The catch: high variance. At the 95th percentile, some RLM runs are significantly more expensive due to long trajectories. The model sometimes explores more paths than necessary. Compared to the summarization agent (which always ingests everything), RLMs are up to 3x cheaper at comparable performance levels.

Ablations

What actually matters in the design

The paper runs careful ablations:

REPL without sub-calls: Just having the prompt as an external variable (without recursive self-invocation) already helps a lot. It beats most baselines and scales beyond context limits. But on information-dense tasks (OOLONG, OOLONG-Pairs), sub-calls provide an additional 10-59% improvement.

CodeAct with sub-calls (but prompt in context): Giving an agent sub-call ability without externalizing the prompt doesn't close the gap. The prompt-in-context bottleneck is real.

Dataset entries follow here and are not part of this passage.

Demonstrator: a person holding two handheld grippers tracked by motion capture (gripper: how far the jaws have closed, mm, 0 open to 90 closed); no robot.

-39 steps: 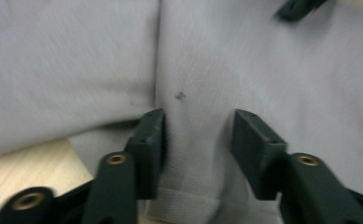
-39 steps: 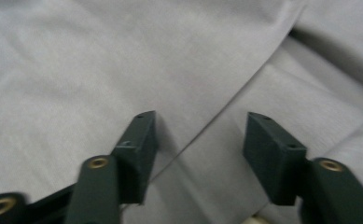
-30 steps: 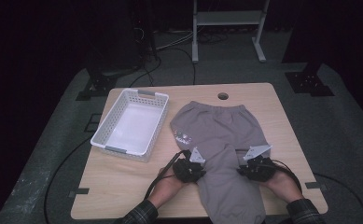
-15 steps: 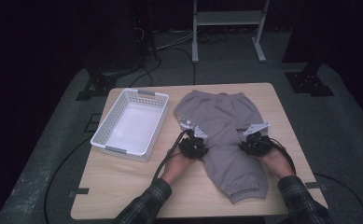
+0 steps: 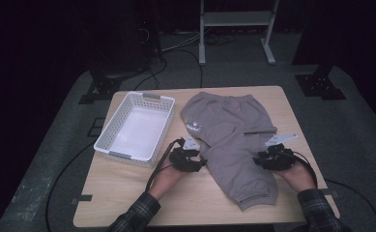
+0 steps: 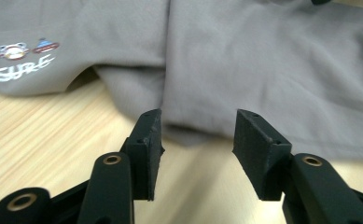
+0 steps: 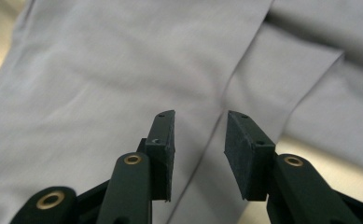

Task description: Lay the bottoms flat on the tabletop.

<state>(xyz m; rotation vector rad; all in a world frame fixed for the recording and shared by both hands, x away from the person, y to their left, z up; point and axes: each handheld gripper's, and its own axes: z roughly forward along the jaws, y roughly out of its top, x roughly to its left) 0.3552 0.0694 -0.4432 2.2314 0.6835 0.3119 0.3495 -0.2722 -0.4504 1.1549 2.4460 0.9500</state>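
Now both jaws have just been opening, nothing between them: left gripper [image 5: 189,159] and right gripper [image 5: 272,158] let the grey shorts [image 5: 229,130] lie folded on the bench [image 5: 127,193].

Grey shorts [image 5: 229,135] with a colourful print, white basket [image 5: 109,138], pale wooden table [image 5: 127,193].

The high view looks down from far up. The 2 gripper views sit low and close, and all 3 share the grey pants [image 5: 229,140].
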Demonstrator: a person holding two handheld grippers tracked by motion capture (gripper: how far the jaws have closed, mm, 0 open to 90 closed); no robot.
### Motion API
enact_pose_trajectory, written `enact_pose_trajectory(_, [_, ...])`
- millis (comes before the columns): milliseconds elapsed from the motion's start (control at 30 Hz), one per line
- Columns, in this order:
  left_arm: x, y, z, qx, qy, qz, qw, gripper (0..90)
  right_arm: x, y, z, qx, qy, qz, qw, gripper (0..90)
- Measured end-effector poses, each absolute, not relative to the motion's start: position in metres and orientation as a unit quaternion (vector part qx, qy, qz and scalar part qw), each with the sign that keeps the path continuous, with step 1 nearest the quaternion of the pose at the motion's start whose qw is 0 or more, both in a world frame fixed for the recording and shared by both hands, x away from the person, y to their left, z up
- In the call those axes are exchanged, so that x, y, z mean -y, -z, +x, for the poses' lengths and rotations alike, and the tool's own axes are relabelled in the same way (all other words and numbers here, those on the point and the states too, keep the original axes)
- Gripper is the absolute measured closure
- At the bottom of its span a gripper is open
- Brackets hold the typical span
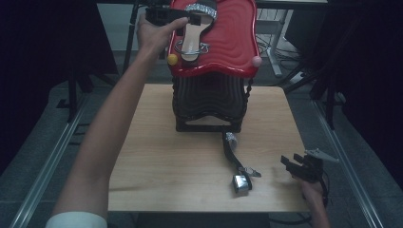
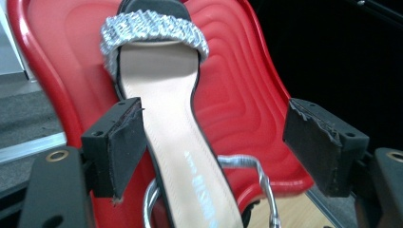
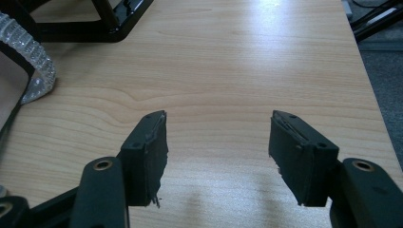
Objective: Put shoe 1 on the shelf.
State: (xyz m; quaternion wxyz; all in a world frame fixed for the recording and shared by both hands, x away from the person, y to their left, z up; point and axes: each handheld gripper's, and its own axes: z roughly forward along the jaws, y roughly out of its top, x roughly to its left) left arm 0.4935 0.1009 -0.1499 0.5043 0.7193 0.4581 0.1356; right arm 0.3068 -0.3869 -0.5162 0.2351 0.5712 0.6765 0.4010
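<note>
The left tool [image 2: 209, 142] stands wide open about the sandal [image 1: 194, 35] lying on the red tray [image 1: 237, 42] atop the black stand [image 1: 209, 102] — a setting-down step, I'd judge — while the right tool [image 3: 216, 152], open and empty over the table [image 3: 228, 71], must next fetch the second sandal [image 1: 237, 166], whose strap its own view catches close.

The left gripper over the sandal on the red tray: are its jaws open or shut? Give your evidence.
Open. The left gripper has its pads apart, clear of the sandal between them.
</note>
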Motion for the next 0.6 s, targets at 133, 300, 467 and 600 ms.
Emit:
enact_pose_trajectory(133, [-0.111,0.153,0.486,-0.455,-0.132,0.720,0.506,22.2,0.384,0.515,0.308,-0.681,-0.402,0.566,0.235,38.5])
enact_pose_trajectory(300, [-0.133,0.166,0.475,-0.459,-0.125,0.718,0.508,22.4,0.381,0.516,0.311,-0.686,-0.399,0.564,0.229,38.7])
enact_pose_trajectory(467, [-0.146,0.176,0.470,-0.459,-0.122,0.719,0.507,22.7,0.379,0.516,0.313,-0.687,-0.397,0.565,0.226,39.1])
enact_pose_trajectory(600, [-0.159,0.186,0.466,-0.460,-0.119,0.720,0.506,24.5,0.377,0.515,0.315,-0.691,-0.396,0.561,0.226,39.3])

Different root/sub models: Using a cheaper model for sub-calls (GPT-5-mini for subs, GPT-5 for root) works well and reduces cost. The sub-call model doesn't need to be as capable as the root.

The takeaway: both the REPL (prompt as variable) and symbolic recursion (programmatic sub-calls) contribute independently, and their combination is greater than either alone.

Related work

Where RLMs sit in the literature

RLMs draw on and improve several existing lines of research:

Inference-time compute scaling -- the reasoning model paradigm (OpenAI o-series, DeepSeek-R1) showed that spending more compute at inference improves results. RLMs apply the same idea to context length rather than reasoning depth.

Coding agents (CodeAct, SWE-agent) -- these treat external files as an environment, but can't handle arbitrarily long user prompts because the prompt still goes into context.

Self-delegation (Anthropic sub-agents, Sentient AI) -- these let models invoke themselves, but autoregressively rather than programmatically, limiting the scale of delegation.

Context compaction (DSPy, OpenAI context condensation) -- useful for agent trajectories but lossy for dense reasoning tasks.

The theoretical contribution: RLMs show that with symbolic recursion and external prompt storage, you can achieve effectively unbounded input tokens, unbounded output tokens, and unbounded semantic horizon.